欧州組が一足先に始動…連日の2部練に長友「みんなおびえている」

写真拡大

 キリン杯に向けた日本代表の欧州組による事前合宿が24日、千葉県内でスタートした。国内組を含めた全メンバーでの合宿は30日に愛知県内で始まるが、すでにシーズンを終えた欧州組だけで一足先に始動した。

 リハビリ組を除くと、合宿初日のトレーニングにはDF長友佑都(インテル)、DF吉田麻也(サウサンプトン)、GK川島永嗣(ダンディー・U)、DF酒井宏樹(ハノーファー)、DF酒井高徳(ハンブルガーSV)、MF清武弘嗣(ハノーファー)の6人が参加。今後も順次、選手が合流し、29日まで連日、2部練習で調整する。

 トレーニングでは選手がハートレイトモニター(心拍計)を付け、現在のコンディションを確認したうえで個別に負荷を調整。6月3日のキリン杯準決勝・ブルガリア戦(豊田ス)に向けて追い込んでいく。

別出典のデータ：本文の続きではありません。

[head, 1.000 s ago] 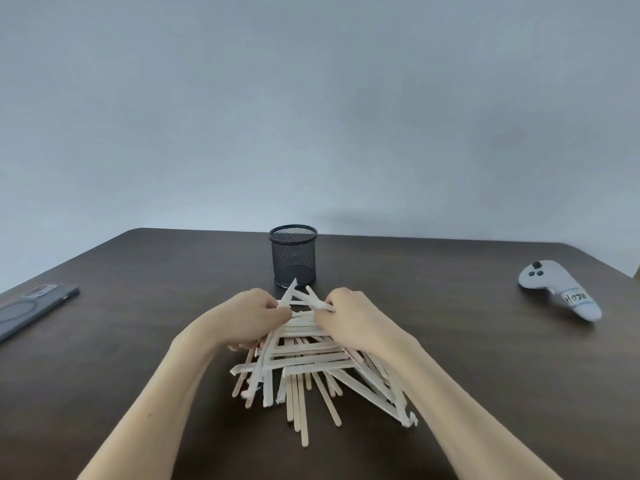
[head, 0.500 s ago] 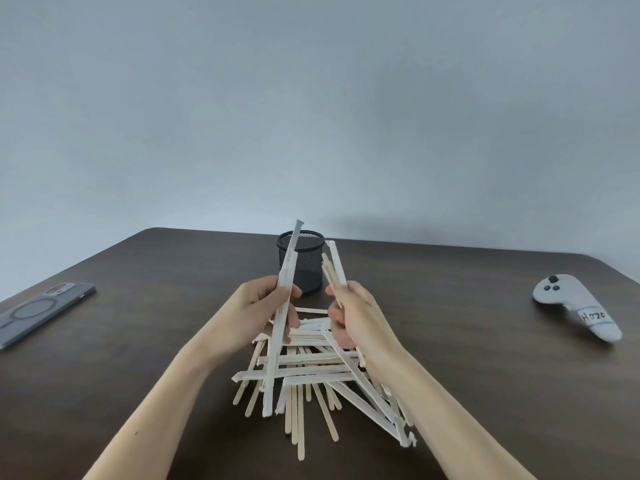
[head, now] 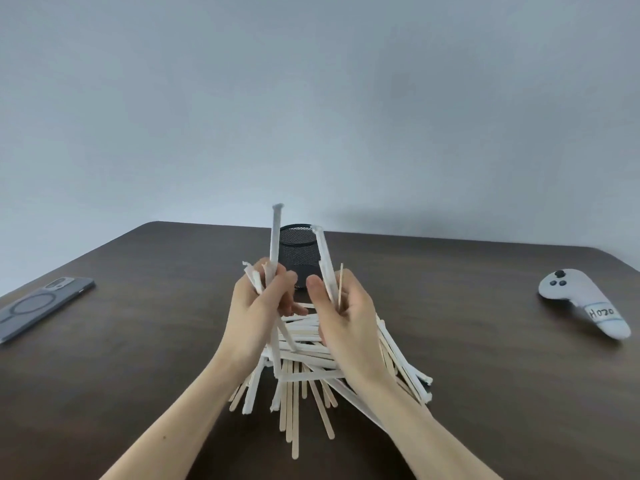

 本来の合宿よりも約1週間早い始動。長友は「みんなおびえている」と苦笑いを浮かべながらも、「この3、4日はかなり上げるみたいだけど、体は動かしていたので大丈夫。明日からが本番」と覚悟の上だ。吉田も「想定していたし、名古屋でも練習してきた。やるしかない」と力を込める。

 長友、吉田ら欧州組13人は前日23日に熊本地震で被災した熊本県を訪問。ロアッソ熊本の選手らとともにサッカー教室などのイベントに参加し、地元の子供たちと触れ合った。長友は「一人ではなく、みんなで行けたことが良かった。一人の力ではやれることも限られるけど、みんなで行けば大きなものをつくれる」と、その意義を語った。

「家も崩れていたり、思っていた以上に大変なことだなと思った」と、現地で見た被災地の現状に驚き、ショックを受けたという長友。祖母が宮崎県都城市出身で、高校時代は東福岡高でプレーしていたこともあり、「九州は第2の故郷みたいなもの」と話す。「サッカー選手としてやれることは限られているけど、できることを考えて、行動に移していきたい」と、継続的な支援活動を誓った。